Bietet sich da was an? Aber ja, das kommt ja wie gerufen. Ein am Hang unterhalb des Hradschin liegendes Terrassen-Café mit einem einmalig schönen Blick über Prag. Zu einer kleinen Stärkung sagt jetzt wahrhaftig keiner nein, und die schweren Beine danken es auch. Die wärmende Frühlingssonne tut ein übriges.
Es wäre kein Problem, tage- vielleicht sogar wochenlang durch Prag zu schlendern und immer noch viele Sehenswürdigkeiten zu entdecken.
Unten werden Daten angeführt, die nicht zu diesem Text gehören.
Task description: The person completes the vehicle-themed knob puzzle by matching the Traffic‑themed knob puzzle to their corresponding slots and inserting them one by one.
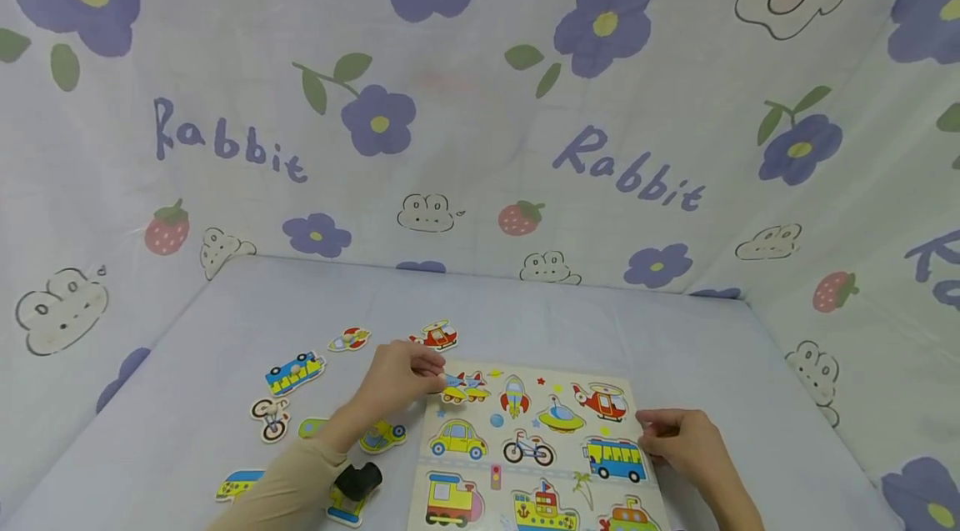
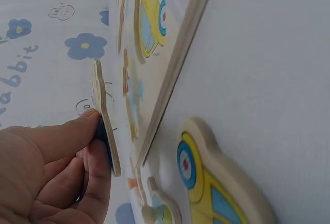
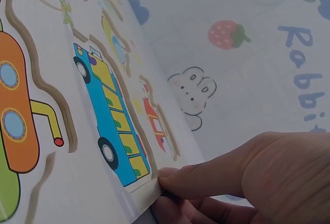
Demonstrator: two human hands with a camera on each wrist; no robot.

Dazu fehlt uns natürlich die Zeit, und deshalb biegen wir jetzt in die Schlußgerade ein.
Die berühmte Karlsbrücke gehört ebenso dazu wie der prächtige Häuserkomplex des Altstädter Rathauses, den romanische und gotische Fassaden bilden. Die astronomische Turmuhr ist, wie so vieles mehr, ein phantastisches Meisterwerk, und den heutigen Schlußpunkt setzen wir im Rathaus mit der Besichtigung der Repräsentationsräumlichkeiten. Wo sind wir gestartet? Genau, am bekannten Wenzelsplatz. Und dort stehen wir auch jetzt wieder. Er ist der berühmte Boulevard der goldenen Stadt, Mittelpunkt und Lebensader. Bunt und vital, einzigartig. Die Szenen, die sich hier während des sog. Prager Frühlings abspielten, rührten damals das Gewissen der Weltöffentlichkeit und bleiben unvergessen
Den Abend lassen wir in einem eleganten Restaurant auf das Angenehmste ausklingen.
Tag der Abreise. Aber eine kleine, eher beschauliche Tour gönnen wir uns am Vormittag noch. Hinter einem idyllischen Gärtlein grüßt uns St. Maria Schnee, ein gewaltiges sakrales Bauwerk. Das Kirchenschiff misst 34 Meter an Höhe, der höchste gotische Kirchenbau Prags.
Über die Straße am Graben kommen wir zum Gemeidehaus, im Jugendstil erbaut zwischen 1906 - 1912. Wir betreten den Smetana-Saal. Hier wird das Internationale Musikfestival Prager Frühling mit dem symphonischen Zyklus „Mein Vaterland" von Bedrich Smetana am 12. Mai (seinem Todestag) eröffnet. Anschließend werden wir noch durch die ganz unterschiedlich ausgestalteten, aber allesamt sehr beeindruckenden Repräsentationsräume geführt.
So, liebe Blanka, jetzt heißt es Abschied nehmen. Du warst großartig! Danke, leb‘ wohl und hoffentlich auf ein Wiedersehen. Oder wie ihr Tschechen sagt: „Ahoj"!